Rahatlık hissi yok oldu; sanki bir anda kaynayan bir yağ kazanına atılmış ve yoğun bir işkenceye maruz kalmış gibiydi. Zihni ağır bir darbe almış gibi hissediyordu. Elinde olmadan boğuk bir inilti çıkardı, yüzü çeşitli renklerdeki enerjilerin örtüsü altında acı içinde kıvrılıyordu.

Siyah cüppeli bilgin, beş gümüş iğneyi yerleştirdikten sonra, sanki bir şeyi kaçırmaktan korkuyormuş gibi dikkatle Li Yan'ın yüzüne baktı.

Li Yan'ın yüzünden ikinci bir yeşil qi teli yükseldiğinde, biraz gerginleşti. Bunu üçüncü bir kırmızı qi teli izlediğinde, cübbenin kollarının içinde sıkıca yumruklarrnı sıktı.

Ancak, daha sonra sarı ve beyaz qi ortaya çıktığında, hayal kırıklığı içinde sıkılı yumruklarını serbest bıraktı. Yüzü karardı ve derin düşünceler içinde kaşlarını çatmaya başladı.

O anda Li Yan içten içe büyük bir acı çekiyordu; karnından geçen birkaç enerji akımı ona dayanılmaz acılar veriyordu. Çoktan bağdaş pozisyonundan yere kıvrılmış bir pozisyona düşmüştü.

Tüm vücudu bir karides gibi kıvrılmıştı. Neyse ki bileğindeki beş gümüş iğneye dokunmamıştı; aksi takdirde sonuçlarının ne olacağını kim bilebilirdi ki?

Li Yan şu anda kendi yüzünü görebilseydi, yüzünde sürekli olarak değişen beş renk qi'yi görünce şok olurdu.

Bunlar arasında siyah qi en güçlüsüydü, onu yeşil, kırmızı, sarı ve son olarak da soluk bir beyaz takip ediyordu.

Dahası, renk değişimlerinin sırası tutarlıydı: siyah, yeşil, kırmızı, sarı, beyaz, birbiri ardına yanıp sönüyordu.

Acı giderek dayanılmaz hale geldi. Li Yan artık dayanamayacağını ve yakında bilincini kaybedebileceğini hissederek birkaç alçak, ağır inilti çıkardı.

Bu sert iniltiler siyah cüppeli adamı derin düşüncelerinden uyandırdı. Yerde yatan Li Yan'ı izlerken, yüz ifadesi defalarca değişti.

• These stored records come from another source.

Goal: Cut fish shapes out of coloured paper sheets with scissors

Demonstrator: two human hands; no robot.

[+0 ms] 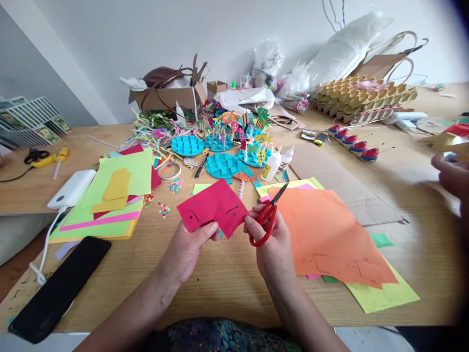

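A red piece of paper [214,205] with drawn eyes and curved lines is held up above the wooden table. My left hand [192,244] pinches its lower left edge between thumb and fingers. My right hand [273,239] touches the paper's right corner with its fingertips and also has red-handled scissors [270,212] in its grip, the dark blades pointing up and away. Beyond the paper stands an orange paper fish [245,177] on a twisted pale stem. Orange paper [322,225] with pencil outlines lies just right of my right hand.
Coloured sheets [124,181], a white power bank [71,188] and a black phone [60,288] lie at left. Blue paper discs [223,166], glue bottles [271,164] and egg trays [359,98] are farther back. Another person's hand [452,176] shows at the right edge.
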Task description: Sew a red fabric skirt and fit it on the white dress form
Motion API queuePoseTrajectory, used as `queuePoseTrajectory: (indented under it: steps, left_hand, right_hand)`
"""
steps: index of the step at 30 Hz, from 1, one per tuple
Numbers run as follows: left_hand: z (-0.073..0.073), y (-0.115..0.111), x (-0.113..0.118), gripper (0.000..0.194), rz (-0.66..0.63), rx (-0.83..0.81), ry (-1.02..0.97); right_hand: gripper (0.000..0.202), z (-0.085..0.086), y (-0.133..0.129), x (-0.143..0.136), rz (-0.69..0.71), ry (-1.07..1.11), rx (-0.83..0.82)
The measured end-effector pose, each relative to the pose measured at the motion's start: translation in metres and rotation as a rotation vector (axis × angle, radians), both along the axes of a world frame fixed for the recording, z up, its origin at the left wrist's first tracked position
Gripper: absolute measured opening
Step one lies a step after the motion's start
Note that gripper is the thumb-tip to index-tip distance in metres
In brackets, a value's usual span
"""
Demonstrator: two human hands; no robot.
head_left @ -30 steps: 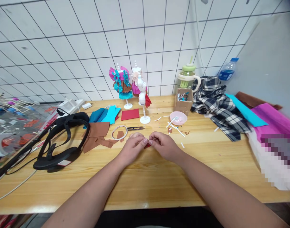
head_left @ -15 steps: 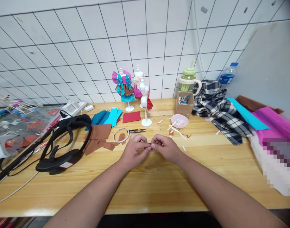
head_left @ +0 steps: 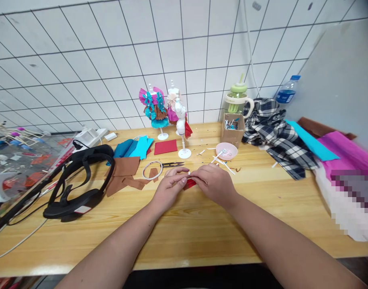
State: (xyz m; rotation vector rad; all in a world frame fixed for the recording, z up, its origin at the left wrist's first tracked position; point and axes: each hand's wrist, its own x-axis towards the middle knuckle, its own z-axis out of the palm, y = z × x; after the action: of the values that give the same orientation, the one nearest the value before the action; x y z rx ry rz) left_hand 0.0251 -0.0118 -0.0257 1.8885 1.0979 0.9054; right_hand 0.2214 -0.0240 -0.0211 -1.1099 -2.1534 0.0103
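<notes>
A small piece of red crepe paper [head_left: 189, 184] is pinched between my hands, low over the table's middle. My left hand [head_left: 171, 188] holds its left edge between thumb and fingertips. From the right, my right hand [head_left: 214, 182] is closed on it, hiding part of it. A tiny white bit [head_left: 189, 173] shows at the fingertips; what it is I cannot make out. Just beyond my hands lie black thread snips [head_left: 172, 164] and a white ring [head_left: 152, 170]. A bare white mini dress form [head_left: 180, 120] stands upright behind them, near a flat red sheet [head_left: 165, 147].
Two dressed mini forms, one in a ruffled outfit [head_left: 155, 108], stand at the back. Brown paper [head_left: 123, 166], blue paper [head_left: 140, 147] and a black headset [head_left: 78, 180] lie left. Rightward are a pink dish [head_left: 226, 151], cardboard box [head_left: 232, 134], jug [head_left: 237, 100] and plaid cloth [head_left: 280, 136].
My right hand has turned palm-down and shifted over the red paper, showing more of it below the fingers. A tiny white bit now appears between the fingertips. The view has shifted slightly.
</notes>
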Motion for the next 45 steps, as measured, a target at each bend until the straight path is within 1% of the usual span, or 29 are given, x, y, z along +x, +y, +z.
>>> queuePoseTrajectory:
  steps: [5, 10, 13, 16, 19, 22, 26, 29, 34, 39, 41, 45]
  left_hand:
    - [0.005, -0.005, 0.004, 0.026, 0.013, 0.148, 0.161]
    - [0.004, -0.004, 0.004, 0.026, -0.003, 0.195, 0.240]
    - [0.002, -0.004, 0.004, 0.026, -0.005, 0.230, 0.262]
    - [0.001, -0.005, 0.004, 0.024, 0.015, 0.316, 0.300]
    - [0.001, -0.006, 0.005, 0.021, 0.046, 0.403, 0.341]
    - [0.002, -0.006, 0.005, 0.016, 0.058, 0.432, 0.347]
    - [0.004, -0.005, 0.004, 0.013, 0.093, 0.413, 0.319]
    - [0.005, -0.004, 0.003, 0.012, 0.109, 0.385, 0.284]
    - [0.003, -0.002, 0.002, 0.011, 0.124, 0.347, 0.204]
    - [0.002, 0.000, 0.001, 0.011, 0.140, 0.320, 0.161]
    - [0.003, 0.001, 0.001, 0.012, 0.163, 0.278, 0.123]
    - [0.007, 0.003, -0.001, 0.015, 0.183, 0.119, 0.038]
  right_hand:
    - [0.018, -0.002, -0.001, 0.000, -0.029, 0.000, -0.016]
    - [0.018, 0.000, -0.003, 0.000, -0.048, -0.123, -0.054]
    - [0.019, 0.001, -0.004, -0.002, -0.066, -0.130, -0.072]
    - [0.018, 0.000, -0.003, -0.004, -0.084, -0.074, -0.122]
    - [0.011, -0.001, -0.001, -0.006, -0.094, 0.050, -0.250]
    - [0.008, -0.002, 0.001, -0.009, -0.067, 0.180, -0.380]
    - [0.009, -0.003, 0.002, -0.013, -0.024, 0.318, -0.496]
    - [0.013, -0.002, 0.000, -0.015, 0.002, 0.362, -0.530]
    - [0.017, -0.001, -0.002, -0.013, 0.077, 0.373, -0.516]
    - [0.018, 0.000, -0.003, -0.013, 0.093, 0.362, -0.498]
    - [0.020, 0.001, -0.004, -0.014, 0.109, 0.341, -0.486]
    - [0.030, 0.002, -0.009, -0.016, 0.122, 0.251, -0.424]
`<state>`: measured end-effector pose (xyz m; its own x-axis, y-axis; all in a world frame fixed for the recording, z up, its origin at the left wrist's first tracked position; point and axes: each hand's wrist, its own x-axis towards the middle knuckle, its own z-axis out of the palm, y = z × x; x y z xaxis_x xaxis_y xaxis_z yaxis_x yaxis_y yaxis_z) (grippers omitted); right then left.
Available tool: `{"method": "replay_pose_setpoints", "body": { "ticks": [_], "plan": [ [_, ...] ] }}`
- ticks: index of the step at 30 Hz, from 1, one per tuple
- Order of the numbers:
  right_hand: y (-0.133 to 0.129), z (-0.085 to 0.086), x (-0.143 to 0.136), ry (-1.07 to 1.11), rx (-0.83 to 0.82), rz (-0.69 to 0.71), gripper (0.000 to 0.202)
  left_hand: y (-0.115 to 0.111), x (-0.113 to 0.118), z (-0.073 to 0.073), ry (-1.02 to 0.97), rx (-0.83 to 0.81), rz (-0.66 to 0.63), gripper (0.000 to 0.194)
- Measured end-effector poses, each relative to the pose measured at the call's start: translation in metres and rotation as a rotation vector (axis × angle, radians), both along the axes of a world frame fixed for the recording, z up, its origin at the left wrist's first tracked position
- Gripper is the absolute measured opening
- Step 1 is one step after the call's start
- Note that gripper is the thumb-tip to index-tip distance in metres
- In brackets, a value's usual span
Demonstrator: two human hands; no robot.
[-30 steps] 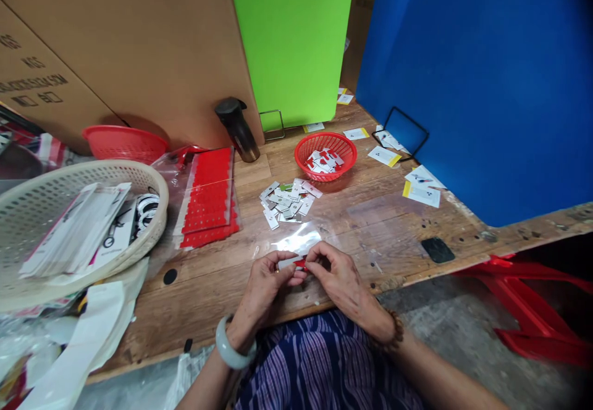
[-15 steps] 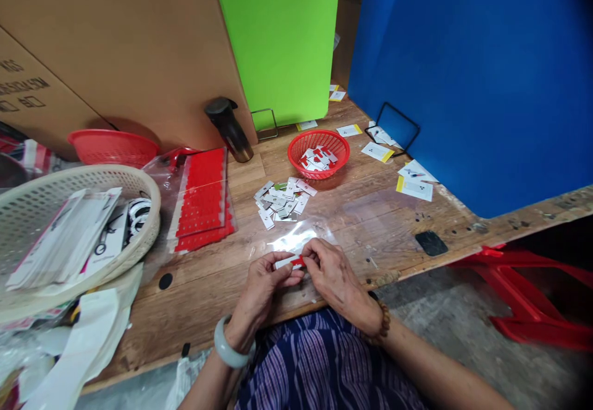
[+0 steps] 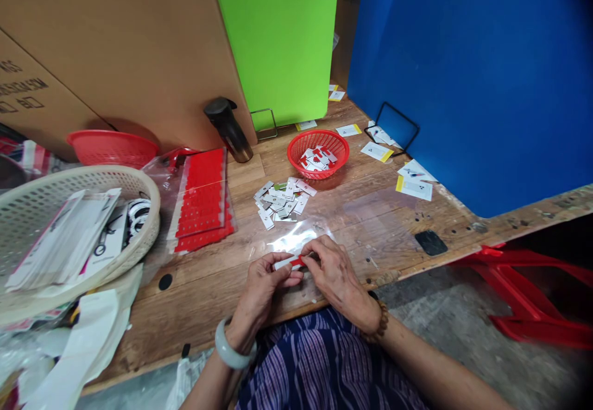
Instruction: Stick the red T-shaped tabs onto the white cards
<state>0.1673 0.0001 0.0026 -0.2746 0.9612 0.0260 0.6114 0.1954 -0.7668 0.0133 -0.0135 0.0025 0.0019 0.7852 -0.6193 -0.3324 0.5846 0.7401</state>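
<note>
Near the table's front edge, my left hand [image 3: 265, 283] pinches a small white card [image 3: 283, 263] between thumb and fingers. A red sticker piece [image 3: 297, 262] covers the card's right end. My right hand [image 3: 334, 279] is closed with thumb and forefinger on that red end, and its fingertips partly hide it. Both hands are over a clear plastic sheet [image 3: 301, 235]. Just beyond them lies a loose pile of small printed cards [image 3: 283, 201]. Behind the pile, a red basket [image 3: 340, 162] holds several white cards with red parts.
Red sticker sheets [image 3: 201, 200] lie left of the pile. A white basket [image 3: 148, 212] with printed packaging stands at the far left. A dark tumbler [image 3: 228, 129], a green board [image 3: 282, 46] and a blue board [image 3: 463, 89] stand behind. Yellow-edged cards [image 3: 414, 188] lie at right.
The hands and the card stay almost in place. My right hand's fingers have shifted very slightly at the red end.
</note>
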Motion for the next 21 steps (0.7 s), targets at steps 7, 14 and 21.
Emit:
{"method": "replay_pose_setpoints", "body": {
  "ticks": [7,14,21],
  "plan": [
    [0.008,-0.022,0.000,0.320,-0.121,-0.100,0.029,0.003,-0.002,0.002,-0.011,-0.047,0.054,0.023],
    [0.014,-0.028,0.003,0.628,-0.446,-0.057,0.025,0.004,-0.003,0.004,-0.018,-0.057,0.072,0.024],
    [0.012,-0.027,-0.007,0.768,-0.643,-0.031,0.029,-0.001,-0.002,0.004,-0.022,0.039,-0.017,0.033]
  ]
}}
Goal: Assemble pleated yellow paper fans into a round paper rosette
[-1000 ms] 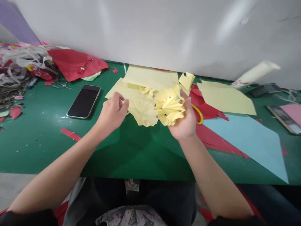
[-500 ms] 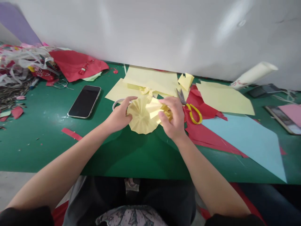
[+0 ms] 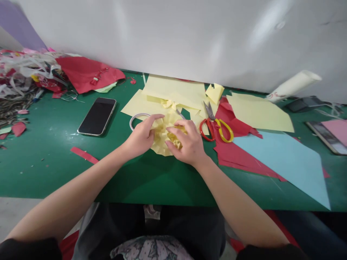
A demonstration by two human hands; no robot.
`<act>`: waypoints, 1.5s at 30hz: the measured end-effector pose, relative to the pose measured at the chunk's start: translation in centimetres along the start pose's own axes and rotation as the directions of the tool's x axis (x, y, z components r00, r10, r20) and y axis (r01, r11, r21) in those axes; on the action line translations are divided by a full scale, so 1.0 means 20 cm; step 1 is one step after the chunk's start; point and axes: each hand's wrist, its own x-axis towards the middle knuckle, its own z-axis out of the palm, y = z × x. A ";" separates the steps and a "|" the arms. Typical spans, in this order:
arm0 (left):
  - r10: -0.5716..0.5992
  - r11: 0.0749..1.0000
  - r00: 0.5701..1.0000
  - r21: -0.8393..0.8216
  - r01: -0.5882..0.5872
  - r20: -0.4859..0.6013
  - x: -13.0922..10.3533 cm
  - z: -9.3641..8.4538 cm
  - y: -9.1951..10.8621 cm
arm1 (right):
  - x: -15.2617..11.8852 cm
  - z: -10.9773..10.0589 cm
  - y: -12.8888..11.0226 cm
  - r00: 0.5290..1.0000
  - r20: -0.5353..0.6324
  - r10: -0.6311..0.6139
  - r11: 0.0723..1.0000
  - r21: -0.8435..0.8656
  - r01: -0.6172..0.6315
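Observation:
A round, pleated yellow paper disc (image 3: 162, 148) lies on the table in front of me. My left hand (image 3: 141, 136) pinches its left edge between thumb and fingers. From the right, my right hand (image 3: 188, 143) grips a smaller folded yellow paper piece (image 3: 173, 139) with curled fingers, over the middle of the disc. Its underside is hidden, so I cannot tell whether the two are joined. Just right of that hand lie scissors (image 3: 216, 124) with one red and one yellow handle loop. A thin grey loop (image 3: 132, 122) shows behind my left hand.
Yellow paper sheets (image 3: 173, 88) lie behind the disc. To the right are red paper (image 3: 235, 157), a blue sheet (image 3: 284, 151) and another yellow sheet (image 3: 260, 112). A black phone (image 3: 97, 116) sits at left, near a scrap heap (image 3: 24, 79). A white wall (image 3: 173, 39) stands behind.
My right hand has moved left, bringing the small folded paper over the disc's middle. The red scissor handle is now uncovered. My left hand stays at the disc's left edge.

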 end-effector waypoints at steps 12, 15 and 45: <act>0.252 0.957 0.966 0.163 -0.241 -0.050 0.00 0.01 0.01 | 0.01 -0.01 -0.02 0.997 -0.044 -0.061 0.995 -0.085 0.057; 0.291 0.948 0.956 0.144 -0.283 -0.037 -0.01 0.01 0.01 | 0.01 0.00 -0.02 0.998 -0.039 -0.058 0.993 -0.105 0.053; 0.025 0.855 1.000 -0.518 -0.028 -0.012 -0.02 0.02 0.00 | 0.01 0.00 0.00 0.961 -0.250 -0.122 0.992 -0.044 0.114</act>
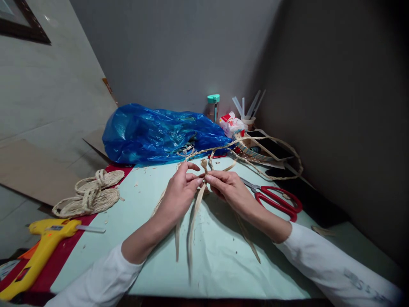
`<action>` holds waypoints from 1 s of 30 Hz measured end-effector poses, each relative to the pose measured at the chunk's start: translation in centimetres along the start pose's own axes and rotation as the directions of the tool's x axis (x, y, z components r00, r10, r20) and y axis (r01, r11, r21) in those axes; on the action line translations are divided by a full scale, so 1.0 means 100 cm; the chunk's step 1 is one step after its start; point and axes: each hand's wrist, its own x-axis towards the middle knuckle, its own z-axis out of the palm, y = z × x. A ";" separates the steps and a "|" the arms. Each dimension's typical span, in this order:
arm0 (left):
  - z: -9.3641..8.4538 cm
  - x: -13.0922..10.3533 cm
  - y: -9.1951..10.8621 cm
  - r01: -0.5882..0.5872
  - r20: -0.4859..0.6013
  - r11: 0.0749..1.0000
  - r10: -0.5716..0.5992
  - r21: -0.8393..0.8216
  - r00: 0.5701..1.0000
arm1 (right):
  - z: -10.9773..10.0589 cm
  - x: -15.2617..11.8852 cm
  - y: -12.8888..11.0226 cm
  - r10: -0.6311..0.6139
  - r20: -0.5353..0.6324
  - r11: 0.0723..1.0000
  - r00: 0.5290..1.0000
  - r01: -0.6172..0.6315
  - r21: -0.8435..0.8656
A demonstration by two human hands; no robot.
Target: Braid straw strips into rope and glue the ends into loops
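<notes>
My left hand [182,189] and my right hand [226,186] meet over the middle of the pale green table cover [230,273]. Both pinch the plant-fibre strands [198,204] close to a small knotted tip that stands up between them. Loose flat strand ends hang down below my fingers and out to both sides. A long braided fibre cord [295,157] loops behind my hands toward the right. Beside my right wrist lie red-handled scissors [279,200]. The exact spot where my fingertips press is partly hidden.
A blue plastic bag [159,132] lies along the back. Woven sandals [92,194] and a yellow glue gun [47,238] with a clear stick are at left. Behind the cord stand a green-lidded jar [213,106], a tissue pack [231,123], a cup of sticks [248,121] and a phone [271,147].
</notes>
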 end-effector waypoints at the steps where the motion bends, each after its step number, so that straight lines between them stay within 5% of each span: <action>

Sonunda, sanki bir karar vermiş gibi, bir çırpıda ayağa kalktı. Görünürde hiçbir hareket yapmadan, Li Yan'ın önünde sessizce durmak üzere süzülmeye başlamıştı bile; bir hayalet gibi sessizdi.

Geniş kolunun bir hareketiyle, Li Yan'ın sol bileğinden beş soğuk ışık çizgisi parladı.

Birkaç yumuşak "tak tak" sesi duyuldu ve masanın üzerine çakılmış gümüş iğnelerin kalan güçle şiddetle sallandığı görüldü.

Masa çok iyi bir ahşaptan yapılmamış olsa da, askeri malzemeler dayanıklılığa önem verirdi ve kırmızı hünnap ağacından yapılmış bu masa özellikle sağlamdı.

İğneleri bir kolla bu sert ahşaba gömmek gibi bir başarı, ancak dövüş dünyasında birinci sınıf veya üst düzey bir uzmanın başarabileceği bir şeydi.

Masaya gömülü iğnelere ve Li Yan'ın hızla iyileşen ten rengine bakan siyah cüppeli bilgin iç geçirmekten kendini alamadı:

"Ne yazık! Hâlâ yeterince xiulian uygulayamıyorum. Bir 'Ruh Test Taşı' veya 'Ruh Test Sütunu' elde etmek için o yerlere girmeye cesaret edemiyorum ve test etmek için yalnızca bu en ilkel ve düşük yöntemi kullanabilirim."*

Bunun sonucu, test edilen kişiye büyük acı vermekti ama neyse ki, sonrasında bedene veya zihne çok fazla kalıcı zarar vermiyordu.

Ancak, belki de bu saatten sonra... yapabilirdi...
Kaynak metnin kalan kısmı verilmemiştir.